Nature of Operations

My Catalogs Online, Inc. (the “Company” “we” “us” “our”) was organized as Mycatalogsonline.com, Inc. in the state of Nevada on January 26, 2009. The Company holds the domain names to various catalog shopping web sites and provides a master web link to these sites. In April 2009, the Company changed its name to My Catalogs Online, Inc., however, the Company maintains the web domain of Mycatalogsonline.com and does business under that name.

The Company owns 100% of the outstanding common stock of Catalog Enterprises, Inc., which was formed in March 2009, for the purpose of acquiring and maintaining domain names for future use within the Company’s business model and for providing website development services for other companies.

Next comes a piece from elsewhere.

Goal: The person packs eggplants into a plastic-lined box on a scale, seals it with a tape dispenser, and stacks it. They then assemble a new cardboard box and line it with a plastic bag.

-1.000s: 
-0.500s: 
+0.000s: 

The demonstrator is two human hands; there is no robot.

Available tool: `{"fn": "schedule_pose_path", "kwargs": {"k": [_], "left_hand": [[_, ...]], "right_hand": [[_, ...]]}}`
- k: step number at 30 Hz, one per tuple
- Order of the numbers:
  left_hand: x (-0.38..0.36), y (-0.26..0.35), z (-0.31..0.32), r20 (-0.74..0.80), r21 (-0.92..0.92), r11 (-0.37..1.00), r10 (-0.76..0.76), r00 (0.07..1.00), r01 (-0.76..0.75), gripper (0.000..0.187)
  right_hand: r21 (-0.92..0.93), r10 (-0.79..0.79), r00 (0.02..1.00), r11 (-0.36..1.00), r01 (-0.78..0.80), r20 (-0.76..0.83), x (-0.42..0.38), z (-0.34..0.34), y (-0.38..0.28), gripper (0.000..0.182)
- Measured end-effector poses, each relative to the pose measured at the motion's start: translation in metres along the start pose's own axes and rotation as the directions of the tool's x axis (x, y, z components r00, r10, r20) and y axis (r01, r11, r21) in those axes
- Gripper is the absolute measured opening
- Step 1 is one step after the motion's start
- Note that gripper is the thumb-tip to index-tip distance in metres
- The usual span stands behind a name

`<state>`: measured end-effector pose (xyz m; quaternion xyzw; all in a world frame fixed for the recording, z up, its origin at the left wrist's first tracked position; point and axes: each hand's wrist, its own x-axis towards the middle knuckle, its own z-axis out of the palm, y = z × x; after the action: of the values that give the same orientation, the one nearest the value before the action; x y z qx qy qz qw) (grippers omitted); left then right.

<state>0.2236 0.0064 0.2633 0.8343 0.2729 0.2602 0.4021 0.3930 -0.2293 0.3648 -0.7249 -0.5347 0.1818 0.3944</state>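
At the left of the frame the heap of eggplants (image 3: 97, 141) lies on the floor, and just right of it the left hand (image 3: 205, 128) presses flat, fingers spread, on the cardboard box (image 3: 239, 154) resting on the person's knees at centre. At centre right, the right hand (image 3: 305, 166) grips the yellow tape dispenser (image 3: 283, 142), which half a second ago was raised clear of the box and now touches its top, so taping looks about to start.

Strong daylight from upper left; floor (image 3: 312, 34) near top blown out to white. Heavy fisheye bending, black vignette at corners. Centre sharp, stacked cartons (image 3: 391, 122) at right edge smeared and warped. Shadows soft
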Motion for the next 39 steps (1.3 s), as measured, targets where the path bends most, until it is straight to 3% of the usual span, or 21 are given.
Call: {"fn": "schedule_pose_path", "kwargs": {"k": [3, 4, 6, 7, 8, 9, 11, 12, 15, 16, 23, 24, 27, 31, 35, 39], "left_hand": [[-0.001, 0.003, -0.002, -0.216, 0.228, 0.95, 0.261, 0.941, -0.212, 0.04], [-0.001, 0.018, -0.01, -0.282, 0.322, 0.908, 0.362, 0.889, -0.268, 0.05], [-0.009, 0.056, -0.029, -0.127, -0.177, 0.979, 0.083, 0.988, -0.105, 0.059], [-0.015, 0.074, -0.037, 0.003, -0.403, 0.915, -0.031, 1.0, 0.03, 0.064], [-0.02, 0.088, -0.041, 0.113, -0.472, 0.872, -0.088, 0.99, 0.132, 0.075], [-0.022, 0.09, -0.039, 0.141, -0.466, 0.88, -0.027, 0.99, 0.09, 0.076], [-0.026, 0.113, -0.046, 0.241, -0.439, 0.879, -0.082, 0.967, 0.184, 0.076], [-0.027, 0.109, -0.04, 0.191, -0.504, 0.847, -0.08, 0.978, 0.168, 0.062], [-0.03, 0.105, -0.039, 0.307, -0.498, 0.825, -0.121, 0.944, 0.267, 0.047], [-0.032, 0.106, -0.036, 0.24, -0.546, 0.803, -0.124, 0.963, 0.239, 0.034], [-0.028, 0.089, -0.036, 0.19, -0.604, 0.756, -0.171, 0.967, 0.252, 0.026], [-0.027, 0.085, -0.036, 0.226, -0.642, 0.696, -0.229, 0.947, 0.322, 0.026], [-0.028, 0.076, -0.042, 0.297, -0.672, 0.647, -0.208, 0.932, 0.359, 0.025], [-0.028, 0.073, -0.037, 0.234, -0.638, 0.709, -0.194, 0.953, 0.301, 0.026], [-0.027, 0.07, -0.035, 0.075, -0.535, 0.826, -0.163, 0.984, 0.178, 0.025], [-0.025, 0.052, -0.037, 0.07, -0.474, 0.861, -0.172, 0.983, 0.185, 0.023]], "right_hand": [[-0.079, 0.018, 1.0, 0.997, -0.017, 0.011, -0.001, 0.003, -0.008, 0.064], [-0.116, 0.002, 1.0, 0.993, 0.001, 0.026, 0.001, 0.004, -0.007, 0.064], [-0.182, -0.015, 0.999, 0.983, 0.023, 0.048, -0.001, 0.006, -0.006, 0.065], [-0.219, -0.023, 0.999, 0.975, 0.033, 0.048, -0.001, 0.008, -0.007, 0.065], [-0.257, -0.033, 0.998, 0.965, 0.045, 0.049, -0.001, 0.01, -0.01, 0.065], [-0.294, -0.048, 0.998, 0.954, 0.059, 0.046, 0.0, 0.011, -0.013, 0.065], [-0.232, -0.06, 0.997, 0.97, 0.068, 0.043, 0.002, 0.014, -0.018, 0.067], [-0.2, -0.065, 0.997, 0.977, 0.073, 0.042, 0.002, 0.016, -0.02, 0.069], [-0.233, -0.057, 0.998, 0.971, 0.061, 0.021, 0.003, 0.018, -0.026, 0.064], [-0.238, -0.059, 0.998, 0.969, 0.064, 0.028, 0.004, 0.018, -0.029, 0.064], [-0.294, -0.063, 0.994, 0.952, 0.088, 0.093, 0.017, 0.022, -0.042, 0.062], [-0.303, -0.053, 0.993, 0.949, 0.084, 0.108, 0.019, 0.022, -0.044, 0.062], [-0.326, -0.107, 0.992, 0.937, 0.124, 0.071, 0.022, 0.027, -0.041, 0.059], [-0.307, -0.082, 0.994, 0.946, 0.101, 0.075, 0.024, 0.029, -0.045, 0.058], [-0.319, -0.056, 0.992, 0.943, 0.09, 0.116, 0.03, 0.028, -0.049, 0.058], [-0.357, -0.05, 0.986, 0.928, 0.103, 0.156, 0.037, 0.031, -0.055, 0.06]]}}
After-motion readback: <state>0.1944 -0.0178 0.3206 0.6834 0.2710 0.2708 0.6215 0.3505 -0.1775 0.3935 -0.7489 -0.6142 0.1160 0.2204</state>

Principles of Consolidation

The accompanying consolidated financial statements include the accounts of the Company and its wholly-owned subsidiary Catalog Enterprises, Inc. All material inter-company transactions and accounts have been eliminated in consolidation.

Use of Estimates

Our consolidated financial statements are prepared in accordance with Accounting Principles Generally Accepted in the United States (“GAAP”). These accounting principles require us to make certain estimates, judgments and assumptions. We believe that the estimates, judgments and assumptions upon which we rely are reasonable based upon information available to us at the time that these estimates, judgments and assumptions are made. These estimates, judgments and assumptions can affect the reported amounts of assets and liabilities as of the date of our consolidated financial statements as well as the reported amounts of revenues and expenses during the periods presented. Our consolidated financial statements would be affected to the extent there are material differences between these estimates and actual results. In many cases, the accounting treatment of a particular transaction is specifically dictated by GAAP and does not require management’s judgment in its application. There are also areas in which management’s judgment in selecting any available alternative would not produce a materially different result. Significant estimates include the allowance for doubtful accounts, valuation of intangible assets, estimates of amortization period for intangible assets, valuation of equity based transactions, and the valuation allowance on deferred tax assets.

Accounts Receivable

Accounts receivable are customer obligations due under normal trade terms. The Company reviews accounts receivable on a monthly basis to determine if any receivables will potentially be uncollectible. The Company includes any accounts receivable balances that are determined to be uncollectible, along with a general reserve, in its overall allowance for doubtful accounts as needed. After all attempts to collect a receivable have failed, the receivable is written off against the allowance. No allowance was deemed necessary at September 30, 2011 and 2010 respectively, as all outstanding accounts receivable were subsequently collected after year-end.

Website Development Costs

The Company accounts for website development costs in accordance with Accounting Standards Codification 350-50 “Website Development Costs” (ASC 350-50). All costs incurred in the planning stage are expensed as incurred, costs incurred in the website application and infrastructure development stage are accounted for in accordance with ASC 350-50 which requires the capitalization of certain costs that meet specific criteria, and costs incurred in the day to day operation of the website are expensed as incurred. The Company capitalizes external website development costs (“website costs”), which primarily include third-party costs related to acquiring domains and developing applications, as well as costs incurred to develop or acquire and customize code for web applications, costs to develop HTML web pages or develop templates and costs to create initial graphics for the website that included the design or layout of each page. During the years ended September 30, 2011 and 2010 respectively, website development costs capitalized consisted of costs to obtain and register Internet domains which are capitalized under ASC Section 350-30-25.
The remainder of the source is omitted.